§ **TASK BRIEF**:
Could you return all of the entries word for word, minus any pictures?

Entries taken from a collection:
═══
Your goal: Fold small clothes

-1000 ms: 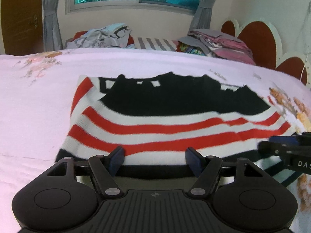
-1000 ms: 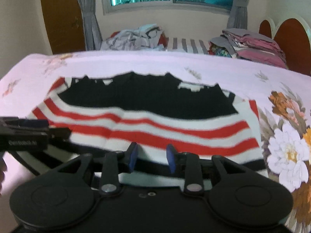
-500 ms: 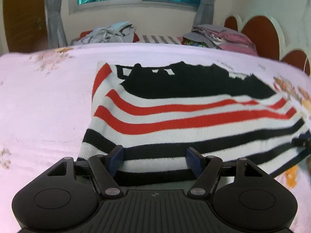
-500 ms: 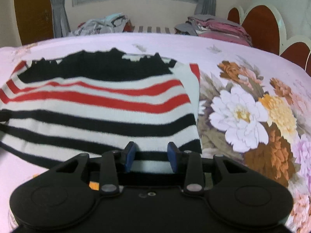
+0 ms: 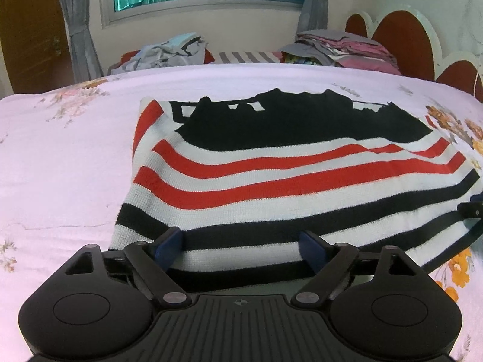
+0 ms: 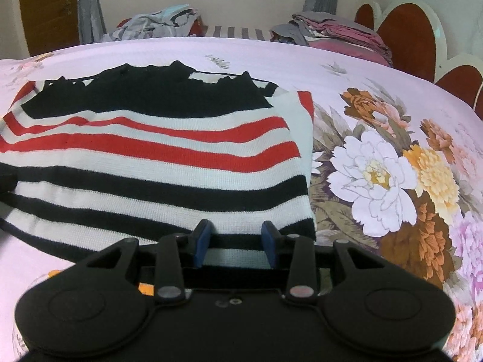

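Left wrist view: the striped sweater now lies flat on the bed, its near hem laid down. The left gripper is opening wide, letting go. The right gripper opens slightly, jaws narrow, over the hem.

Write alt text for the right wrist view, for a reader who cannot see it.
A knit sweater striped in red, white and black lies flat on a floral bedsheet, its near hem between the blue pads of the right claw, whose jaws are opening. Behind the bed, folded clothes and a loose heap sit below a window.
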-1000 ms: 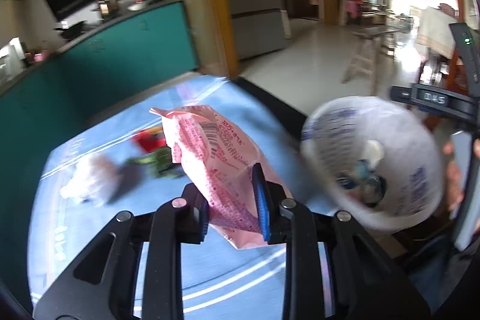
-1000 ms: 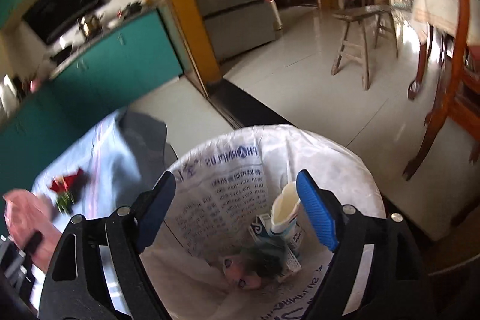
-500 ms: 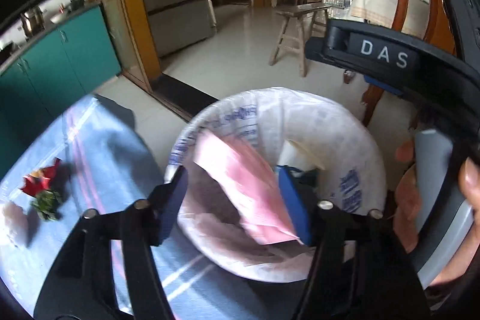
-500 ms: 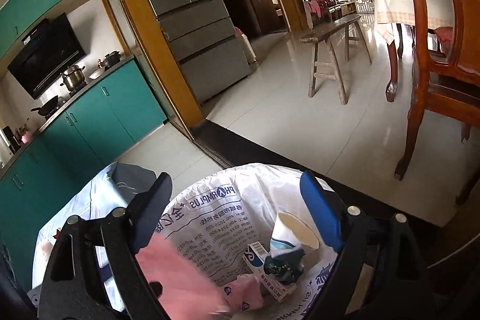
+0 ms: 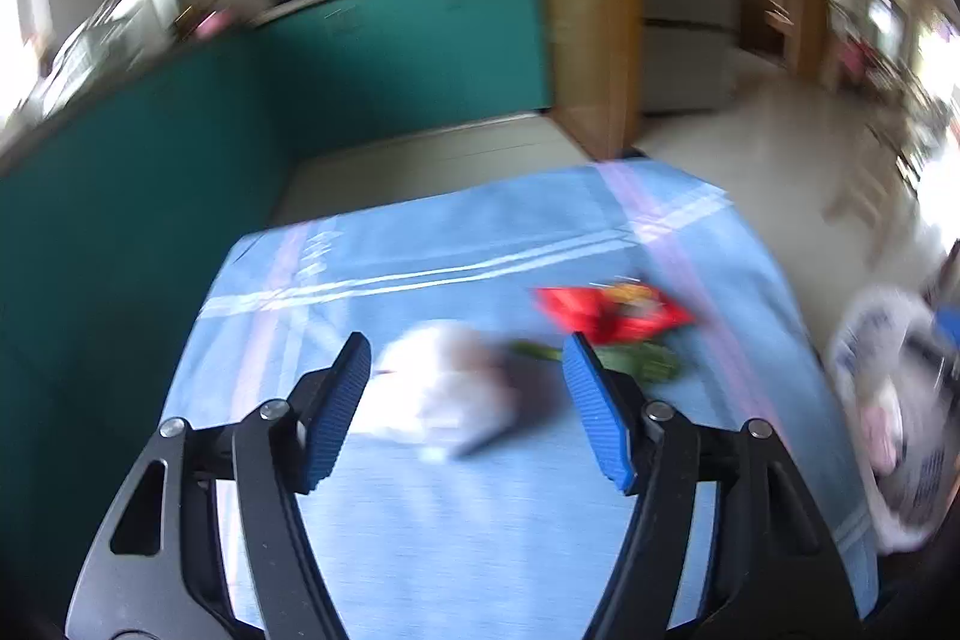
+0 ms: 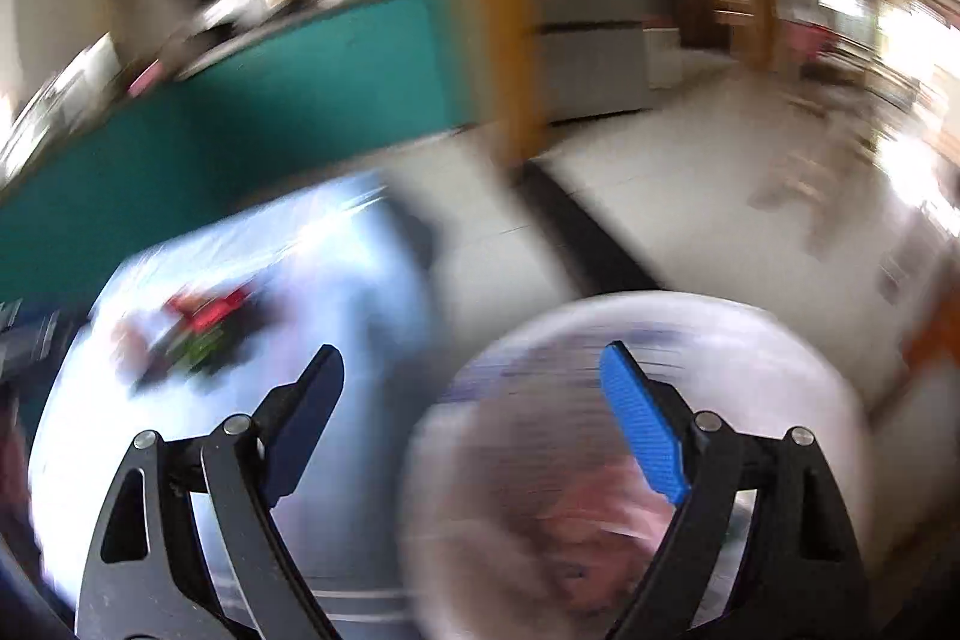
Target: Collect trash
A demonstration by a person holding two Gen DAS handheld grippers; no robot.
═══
§ **RESPONSE TO THE TASK**:
Your goal: Fold small clothes

-1000 ms: 
-1000 ms: 
-500 ms: 
-500 ms: 
+0 ms: 
+0 ms: 

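Left wrist view: the striped sweater now lies flat on the bed, its near hem laid down. The left gripper is opening wide, letting go. The right gripper opens slightly, jaws narrow, over the hem.

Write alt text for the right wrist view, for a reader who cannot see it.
A knit sweater striped in red, white and black lies flat on a floral bedsheet, its near hem between the blue pads of the right claw, whose jaws are opening. Behind the bed, folded clothes and a loose heap sit below a window.
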-1000 ms: 
-1000 ms: 
-500 ms: 
-500 ms: 
+0 ms: 
+0 ms: 
Target: Collect trash
A demonstration by a person holding two Gen DAS handheld grippers; no robot.

This output contains the complete answer.